Un combat pour les enfants

Il dénonce le directeur de l'école qui lui aurait dit "c'est votre parole contre la nôtre" sans prendre en compte les faits dénoncés par son fils. "Le corps enseignant se sent intouchable et nous, par contre, on est sanctionnable et ça, c'est pas bien. On ne peut pas mettre ma menace sous le même statut que la défaillance professionnelle du corps enseignant, mais ça reste un problème de professionnalisme et ça doit être réprimé par la loi".

"Mon combat ne concerne pas que mon fils, mais c'est pour tous les enfants. J'en ai marre d'entendre que des jeunes se sont suicidés face à du harcèlement, il faut arrêter ça de suite.
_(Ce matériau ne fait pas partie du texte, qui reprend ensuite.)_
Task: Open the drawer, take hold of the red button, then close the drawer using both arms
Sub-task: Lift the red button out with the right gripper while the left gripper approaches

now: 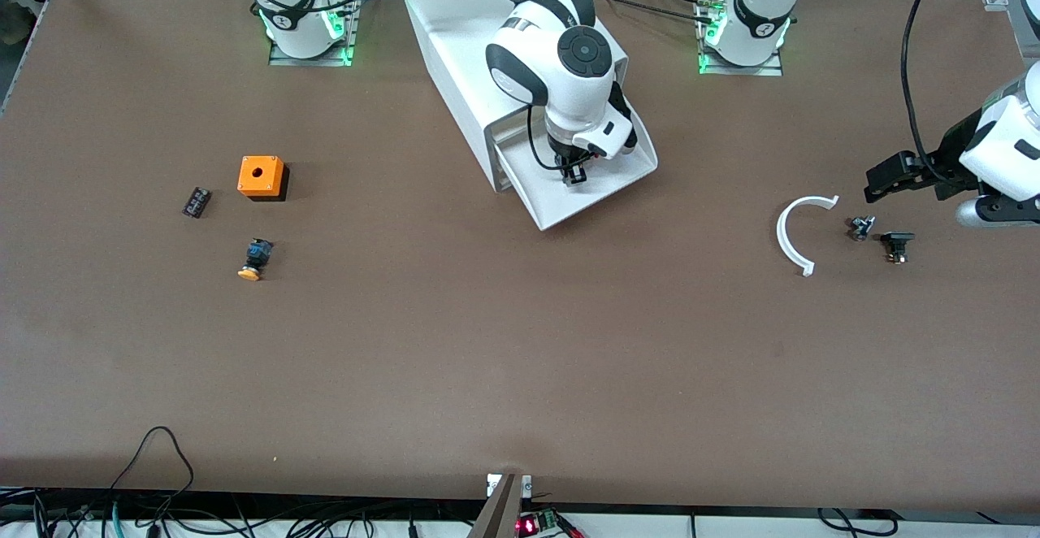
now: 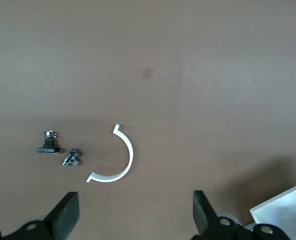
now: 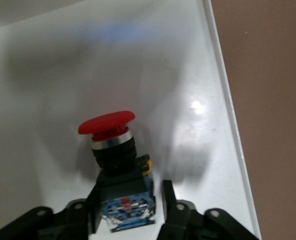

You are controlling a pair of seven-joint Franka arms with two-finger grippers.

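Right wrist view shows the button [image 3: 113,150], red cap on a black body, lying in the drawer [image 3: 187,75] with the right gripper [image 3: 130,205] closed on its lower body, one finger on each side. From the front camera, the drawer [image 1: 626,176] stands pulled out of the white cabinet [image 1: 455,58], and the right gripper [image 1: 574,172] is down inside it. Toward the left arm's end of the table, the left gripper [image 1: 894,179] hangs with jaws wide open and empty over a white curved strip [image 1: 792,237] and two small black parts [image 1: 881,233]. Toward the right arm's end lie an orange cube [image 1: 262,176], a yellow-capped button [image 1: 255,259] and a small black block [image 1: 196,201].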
Face à la décision du procureur de classer ma plainte sans suite, je ne peux pas me taire. Ça veut dire qu'il accepte que le directeur dise : je n'ai pas que ça à faire".

Un courrier qui fait scandale

La procédure pénale intervient alors même qu'un courrier d'un autre rectorat fait scandale. Il avait répondu aux parents d'un lycéen de Poissy qui dénonçaient son inaction face au harcèlement dont leur fils faisait l'objet, jeune qui s'est suicidé le 5 septembre, en les menaçant de poursuites en cas de dénonciation calomnieuse.
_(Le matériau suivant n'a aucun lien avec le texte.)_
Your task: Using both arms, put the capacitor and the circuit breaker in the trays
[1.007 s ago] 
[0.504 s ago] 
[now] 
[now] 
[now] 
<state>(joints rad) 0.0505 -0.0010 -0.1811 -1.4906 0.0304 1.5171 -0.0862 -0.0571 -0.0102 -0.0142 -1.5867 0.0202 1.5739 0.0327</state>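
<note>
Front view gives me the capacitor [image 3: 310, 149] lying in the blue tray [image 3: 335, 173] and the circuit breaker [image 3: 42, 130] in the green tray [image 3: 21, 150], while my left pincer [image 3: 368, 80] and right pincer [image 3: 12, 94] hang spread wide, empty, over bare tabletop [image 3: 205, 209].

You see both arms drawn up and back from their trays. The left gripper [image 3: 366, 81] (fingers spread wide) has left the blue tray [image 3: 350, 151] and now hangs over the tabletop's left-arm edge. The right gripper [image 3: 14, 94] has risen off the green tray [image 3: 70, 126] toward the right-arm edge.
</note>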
La lettre du rectorat de Versailles aux parents du lycéen, datée du 4 mai, a suscité l'indignation de la famille de Nicolas. Ce courrier qualifie d'"inacceptables" les propos des parents qui ont "remis en cause" l'attitude du personnel de l'établissement scolaire.

Menace de poursuites

Le rectorat mentionne également dans ce courrier l'article 226-10 du Code pénal qui sanctionne les dénonciations calomnieuses, rappelant qu'elles sont punies de cinq ans d'emprisonnement et de 45 000 euros d'amende. "Je vous enjoins d'adopter désormais une attitude constructive et respectueuse envers les autres membres de la communauté éducative", est-il écrit. Et de prévenir : "Je serais contrainte, le cas échéant, de prendre toutes les mesures nécessaires tant au bon fonctionnement du service public de l'Education nationale qu'à la protection et la sécurité des personnels qui y concourent."
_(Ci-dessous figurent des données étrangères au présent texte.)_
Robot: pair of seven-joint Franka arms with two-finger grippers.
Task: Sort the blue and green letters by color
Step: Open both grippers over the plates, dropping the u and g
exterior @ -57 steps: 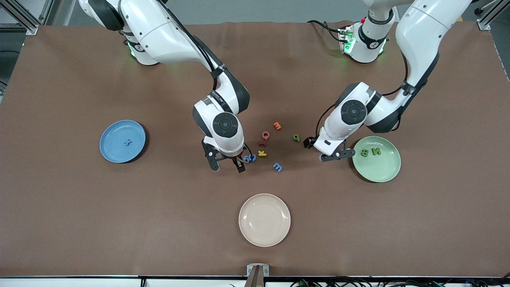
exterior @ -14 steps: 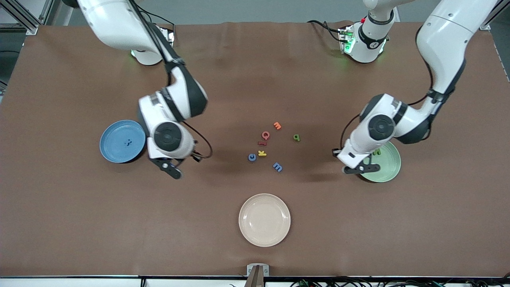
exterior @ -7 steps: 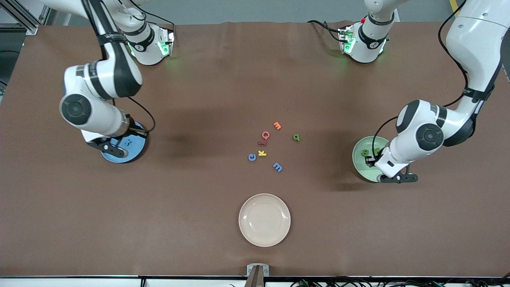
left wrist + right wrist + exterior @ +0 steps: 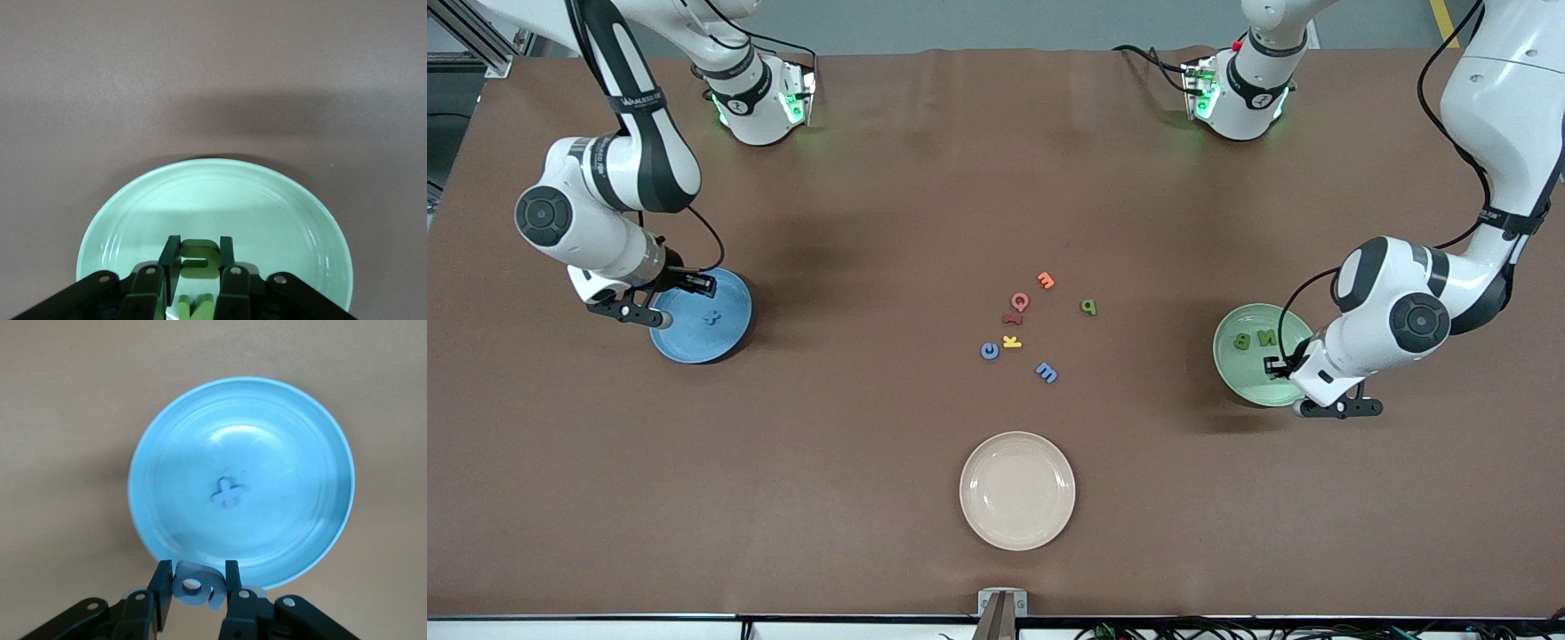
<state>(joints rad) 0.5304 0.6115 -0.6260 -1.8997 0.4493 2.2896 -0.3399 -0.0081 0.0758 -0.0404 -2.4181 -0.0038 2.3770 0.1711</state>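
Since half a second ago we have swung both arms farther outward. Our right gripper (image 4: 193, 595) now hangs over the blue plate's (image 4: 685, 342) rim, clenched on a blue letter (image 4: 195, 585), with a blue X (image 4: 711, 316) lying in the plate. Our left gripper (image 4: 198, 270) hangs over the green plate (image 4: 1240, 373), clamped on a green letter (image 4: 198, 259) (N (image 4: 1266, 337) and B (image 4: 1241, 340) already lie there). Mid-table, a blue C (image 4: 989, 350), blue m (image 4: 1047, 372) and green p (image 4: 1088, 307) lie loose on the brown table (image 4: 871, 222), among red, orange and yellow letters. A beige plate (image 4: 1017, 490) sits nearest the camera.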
Jessy Campagna reconnaît que l'inspection académique du Gers a mis des choses en place pour son fils, mais il souhaite poursuivre le combat aux côtés des parents qui connaissent ou sont touchés par le phénomène. Le rectorat de l'académie de Toulouse que nous avons sollicité concernant la situation du fils de jessy Campagna, n'a pas donné suite à notre demande à l'heure où nous publions cet article.

*Le prénom de l'enfant a été modifié.